Another Suspicious Correlation in Risk: An Example to Illustrate the Causal Graph and Path-Tracing Rule

In the offline cellphone-loan business, we have observed that default risk increases with the premium features of the device used during loan application. For example, borrowers applying with phones that have larger storage capacities tend to show higher default rates—counter to the intuitive expectation that “better” devices signal lower risk.
At first glance, this pattern might be dismissed as selection bias: the set of people who apply for a loan with a premium device is not the same as the set of people who own a premium device but never seek financing.

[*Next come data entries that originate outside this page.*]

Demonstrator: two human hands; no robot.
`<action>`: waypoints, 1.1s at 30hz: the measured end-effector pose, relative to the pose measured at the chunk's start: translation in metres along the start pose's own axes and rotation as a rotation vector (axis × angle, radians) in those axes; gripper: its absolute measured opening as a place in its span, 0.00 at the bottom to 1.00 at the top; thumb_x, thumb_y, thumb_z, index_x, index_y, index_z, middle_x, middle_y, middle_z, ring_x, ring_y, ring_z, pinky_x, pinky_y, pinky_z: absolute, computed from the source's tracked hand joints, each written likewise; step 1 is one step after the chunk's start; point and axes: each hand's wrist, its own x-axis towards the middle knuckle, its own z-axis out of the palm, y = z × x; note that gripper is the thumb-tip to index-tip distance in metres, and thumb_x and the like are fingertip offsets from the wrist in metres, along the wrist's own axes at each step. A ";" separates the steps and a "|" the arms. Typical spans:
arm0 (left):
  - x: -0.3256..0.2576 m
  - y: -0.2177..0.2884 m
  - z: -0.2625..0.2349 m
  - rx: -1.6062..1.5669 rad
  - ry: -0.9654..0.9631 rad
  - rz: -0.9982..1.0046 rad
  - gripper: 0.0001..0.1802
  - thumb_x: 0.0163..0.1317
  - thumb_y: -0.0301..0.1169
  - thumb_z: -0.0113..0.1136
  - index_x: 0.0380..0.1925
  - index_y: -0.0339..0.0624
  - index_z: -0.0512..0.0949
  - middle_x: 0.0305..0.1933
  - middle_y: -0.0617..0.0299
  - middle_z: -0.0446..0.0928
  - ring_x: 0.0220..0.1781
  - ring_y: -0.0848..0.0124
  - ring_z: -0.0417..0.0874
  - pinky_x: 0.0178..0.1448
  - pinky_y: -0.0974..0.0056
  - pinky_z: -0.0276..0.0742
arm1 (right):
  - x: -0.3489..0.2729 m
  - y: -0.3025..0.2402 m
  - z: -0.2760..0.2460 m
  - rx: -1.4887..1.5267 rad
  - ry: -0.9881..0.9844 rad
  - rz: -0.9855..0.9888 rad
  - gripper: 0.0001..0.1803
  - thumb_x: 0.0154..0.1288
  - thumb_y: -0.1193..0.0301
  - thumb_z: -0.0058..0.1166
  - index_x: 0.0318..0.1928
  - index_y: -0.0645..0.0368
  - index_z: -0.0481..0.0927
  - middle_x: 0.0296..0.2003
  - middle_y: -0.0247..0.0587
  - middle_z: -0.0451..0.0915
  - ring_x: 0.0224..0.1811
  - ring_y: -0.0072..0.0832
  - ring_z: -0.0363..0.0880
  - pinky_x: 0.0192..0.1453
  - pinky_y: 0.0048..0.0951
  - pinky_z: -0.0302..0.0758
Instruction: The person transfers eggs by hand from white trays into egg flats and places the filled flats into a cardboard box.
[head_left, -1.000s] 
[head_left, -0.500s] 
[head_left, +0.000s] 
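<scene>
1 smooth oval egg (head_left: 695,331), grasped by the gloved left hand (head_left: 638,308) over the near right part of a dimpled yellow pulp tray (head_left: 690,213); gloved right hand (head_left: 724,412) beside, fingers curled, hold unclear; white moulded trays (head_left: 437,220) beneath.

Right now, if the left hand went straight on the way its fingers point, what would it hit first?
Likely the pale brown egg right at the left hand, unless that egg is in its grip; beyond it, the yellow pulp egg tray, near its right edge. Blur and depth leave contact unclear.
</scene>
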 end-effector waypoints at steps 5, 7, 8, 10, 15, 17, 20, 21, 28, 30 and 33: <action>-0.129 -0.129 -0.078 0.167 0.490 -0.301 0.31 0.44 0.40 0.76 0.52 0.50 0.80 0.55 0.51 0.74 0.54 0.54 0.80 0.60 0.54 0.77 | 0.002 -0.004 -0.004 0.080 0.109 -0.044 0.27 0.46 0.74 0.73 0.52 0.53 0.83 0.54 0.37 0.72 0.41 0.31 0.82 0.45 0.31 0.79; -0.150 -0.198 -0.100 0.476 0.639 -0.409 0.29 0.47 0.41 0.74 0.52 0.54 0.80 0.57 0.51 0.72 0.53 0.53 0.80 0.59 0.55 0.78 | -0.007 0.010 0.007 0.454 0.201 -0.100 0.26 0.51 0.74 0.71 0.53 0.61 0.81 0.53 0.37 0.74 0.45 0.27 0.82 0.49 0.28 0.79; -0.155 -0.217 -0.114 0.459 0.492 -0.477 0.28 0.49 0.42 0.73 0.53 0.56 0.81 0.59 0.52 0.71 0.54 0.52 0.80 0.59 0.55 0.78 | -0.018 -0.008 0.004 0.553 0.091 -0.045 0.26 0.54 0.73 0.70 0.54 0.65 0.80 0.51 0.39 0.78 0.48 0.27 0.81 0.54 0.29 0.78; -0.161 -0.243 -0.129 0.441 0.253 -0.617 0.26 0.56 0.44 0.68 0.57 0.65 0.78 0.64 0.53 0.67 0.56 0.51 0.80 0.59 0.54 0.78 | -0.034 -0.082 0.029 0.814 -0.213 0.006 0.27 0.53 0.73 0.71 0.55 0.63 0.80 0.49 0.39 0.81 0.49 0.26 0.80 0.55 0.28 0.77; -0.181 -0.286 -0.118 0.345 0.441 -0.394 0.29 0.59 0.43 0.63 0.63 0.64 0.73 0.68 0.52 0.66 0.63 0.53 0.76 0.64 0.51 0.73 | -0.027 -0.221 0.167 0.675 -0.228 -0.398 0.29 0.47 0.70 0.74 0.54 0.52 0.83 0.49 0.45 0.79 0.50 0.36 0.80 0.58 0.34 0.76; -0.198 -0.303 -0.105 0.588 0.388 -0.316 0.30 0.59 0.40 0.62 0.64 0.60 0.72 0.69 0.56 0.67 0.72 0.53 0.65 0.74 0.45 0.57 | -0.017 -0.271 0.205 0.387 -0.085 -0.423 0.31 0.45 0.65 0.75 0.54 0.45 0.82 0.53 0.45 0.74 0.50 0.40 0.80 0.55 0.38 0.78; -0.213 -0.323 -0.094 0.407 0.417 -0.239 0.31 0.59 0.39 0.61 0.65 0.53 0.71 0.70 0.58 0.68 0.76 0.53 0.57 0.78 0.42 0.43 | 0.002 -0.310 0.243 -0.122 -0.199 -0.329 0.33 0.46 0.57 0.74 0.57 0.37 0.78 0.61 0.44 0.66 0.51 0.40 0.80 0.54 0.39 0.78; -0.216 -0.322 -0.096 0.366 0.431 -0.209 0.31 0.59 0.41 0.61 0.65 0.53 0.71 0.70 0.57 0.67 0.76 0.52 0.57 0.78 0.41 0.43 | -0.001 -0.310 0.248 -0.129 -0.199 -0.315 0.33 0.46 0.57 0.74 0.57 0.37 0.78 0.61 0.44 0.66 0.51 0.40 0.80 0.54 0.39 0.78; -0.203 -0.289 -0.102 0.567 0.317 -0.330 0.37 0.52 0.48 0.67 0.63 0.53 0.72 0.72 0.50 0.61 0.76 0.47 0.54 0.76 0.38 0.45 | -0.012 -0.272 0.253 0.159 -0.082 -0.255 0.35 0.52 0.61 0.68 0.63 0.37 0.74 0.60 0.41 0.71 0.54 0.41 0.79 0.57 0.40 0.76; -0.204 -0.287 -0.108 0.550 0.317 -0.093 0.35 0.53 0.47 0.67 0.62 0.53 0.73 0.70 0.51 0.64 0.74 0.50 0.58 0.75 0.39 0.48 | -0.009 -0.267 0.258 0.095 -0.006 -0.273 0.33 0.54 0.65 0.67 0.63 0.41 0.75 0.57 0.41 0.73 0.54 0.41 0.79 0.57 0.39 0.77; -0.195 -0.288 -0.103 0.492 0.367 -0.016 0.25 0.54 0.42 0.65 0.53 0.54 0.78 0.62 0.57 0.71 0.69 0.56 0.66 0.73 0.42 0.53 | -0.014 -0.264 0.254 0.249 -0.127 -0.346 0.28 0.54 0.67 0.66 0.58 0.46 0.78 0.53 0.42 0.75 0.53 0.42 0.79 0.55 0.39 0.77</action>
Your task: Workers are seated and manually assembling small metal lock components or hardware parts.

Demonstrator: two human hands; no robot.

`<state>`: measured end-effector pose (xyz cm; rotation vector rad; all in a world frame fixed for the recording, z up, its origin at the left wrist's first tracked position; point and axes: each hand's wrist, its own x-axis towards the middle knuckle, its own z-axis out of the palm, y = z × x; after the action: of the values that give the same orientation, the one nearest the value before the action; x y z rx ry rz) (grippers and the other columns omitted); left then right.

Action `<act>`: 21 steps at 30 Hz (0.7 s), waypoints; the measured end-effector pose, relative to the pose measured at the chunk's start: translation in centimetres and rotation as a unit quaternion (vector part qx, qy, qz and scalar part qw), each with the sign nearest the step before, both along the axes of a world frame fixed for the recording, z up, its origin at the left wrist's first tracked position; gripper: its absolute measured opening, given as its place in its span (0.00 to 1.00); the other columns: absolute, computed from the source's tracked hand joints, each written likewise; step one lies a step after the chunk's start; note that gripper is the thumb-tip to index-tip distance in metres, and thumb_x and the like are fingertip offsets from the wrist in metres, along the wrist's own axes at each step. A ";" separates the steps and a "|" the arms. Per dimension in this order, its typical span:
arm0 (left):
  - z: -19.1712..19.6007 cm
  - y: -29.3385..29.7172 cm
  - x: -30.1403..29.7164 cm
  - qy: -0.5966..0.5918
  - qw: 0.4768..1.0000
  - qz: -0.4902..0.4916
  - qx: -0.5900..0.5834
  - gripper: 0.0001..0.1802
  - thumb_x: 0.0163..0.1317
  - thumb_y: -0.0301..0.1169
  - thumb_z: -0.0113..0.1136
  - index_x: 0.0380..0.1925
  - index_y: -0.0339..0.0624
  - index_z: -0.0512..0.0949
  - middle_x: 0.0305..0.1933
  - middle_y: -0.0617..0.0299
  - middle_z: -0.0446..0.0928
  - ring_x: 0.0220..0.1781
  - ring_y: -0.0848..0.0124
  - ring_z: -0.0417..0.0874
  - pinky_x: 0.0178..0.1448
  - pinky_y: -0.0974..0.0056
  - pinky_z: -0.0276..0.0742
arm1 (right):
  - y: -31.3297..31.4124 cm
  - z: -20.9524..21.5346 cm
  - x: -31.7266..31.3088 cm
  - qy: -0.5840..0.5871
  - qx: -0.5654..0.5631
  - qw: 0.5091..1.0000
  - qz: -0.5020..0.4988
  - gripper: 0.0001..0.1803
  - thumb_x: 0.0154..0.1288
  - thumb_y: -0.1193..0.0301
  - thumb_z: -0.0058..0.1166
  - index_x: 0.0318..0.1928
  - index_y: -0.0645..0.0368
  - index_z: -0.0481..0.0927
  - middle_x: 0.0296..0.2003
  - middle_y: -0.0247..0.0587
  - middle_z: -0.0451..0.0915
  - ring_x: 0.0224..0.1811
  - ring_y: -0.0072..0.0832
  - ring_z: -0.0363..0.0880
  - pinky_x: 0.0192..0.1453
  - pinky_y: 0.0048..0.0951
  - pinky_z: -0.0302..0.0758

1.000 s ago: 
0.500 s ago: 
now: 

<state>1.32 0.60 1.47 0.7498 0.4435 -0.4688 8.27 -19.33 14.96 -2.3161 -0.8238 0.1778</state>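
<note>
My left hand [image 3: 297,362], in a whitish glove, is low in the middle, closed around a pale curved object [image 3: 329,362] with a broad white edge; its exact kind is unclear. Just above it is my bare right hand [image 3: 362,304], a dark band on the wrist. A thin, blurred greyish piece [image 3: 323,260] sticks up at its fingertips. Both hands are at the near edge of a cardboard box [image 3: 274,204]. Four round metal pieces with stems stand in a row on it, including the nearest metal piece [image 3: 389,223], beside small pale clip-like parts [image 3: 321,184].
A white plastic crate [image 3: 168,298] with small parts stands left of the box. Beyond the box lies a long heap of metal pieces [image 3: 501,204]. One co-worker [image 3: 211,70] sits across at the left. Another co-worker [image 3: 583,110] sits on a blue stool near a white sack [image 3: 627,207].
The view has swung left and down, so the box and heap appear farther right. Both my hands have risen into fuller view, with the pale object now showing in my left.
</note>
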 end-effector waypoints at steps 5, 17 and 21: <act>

I initially sketched the following causal graph:
graph LR A["Premium Device"] --> |neg| B["Loan"] B --> |pos| C["Risk"]
Yet this diagram is unsatisfactory, because conditioning on the Loan node blocks any causal path from Premium Device to Risk. (For reader unfamiliar with causal graphs, please refer to Appendix for more details.)
The next day, it struck me that “risk” has two distinct meanings:
- (Risk_t) – the borrower’s inherent (pre-loan) risk
- (Risk_{t+1}) – the observed risk after the loan is taken
Rewriting the graph:
graph LR A["Premium Device"] --> |neg| B["Loan"] B --> |pos| C["Risk_{t+1}"] D["Risk_t"] --> |pos| B D --> |pos| C
Conditioning on the population that takes a loan opens a back-door path from Premium Device to (Risk_{t+1}), producing the positive correlation (See Appendix for explanation). However, the assumption can not be validated because the population that does not take a loan is not observable and the same explanation can be applied to any suspicious correlation.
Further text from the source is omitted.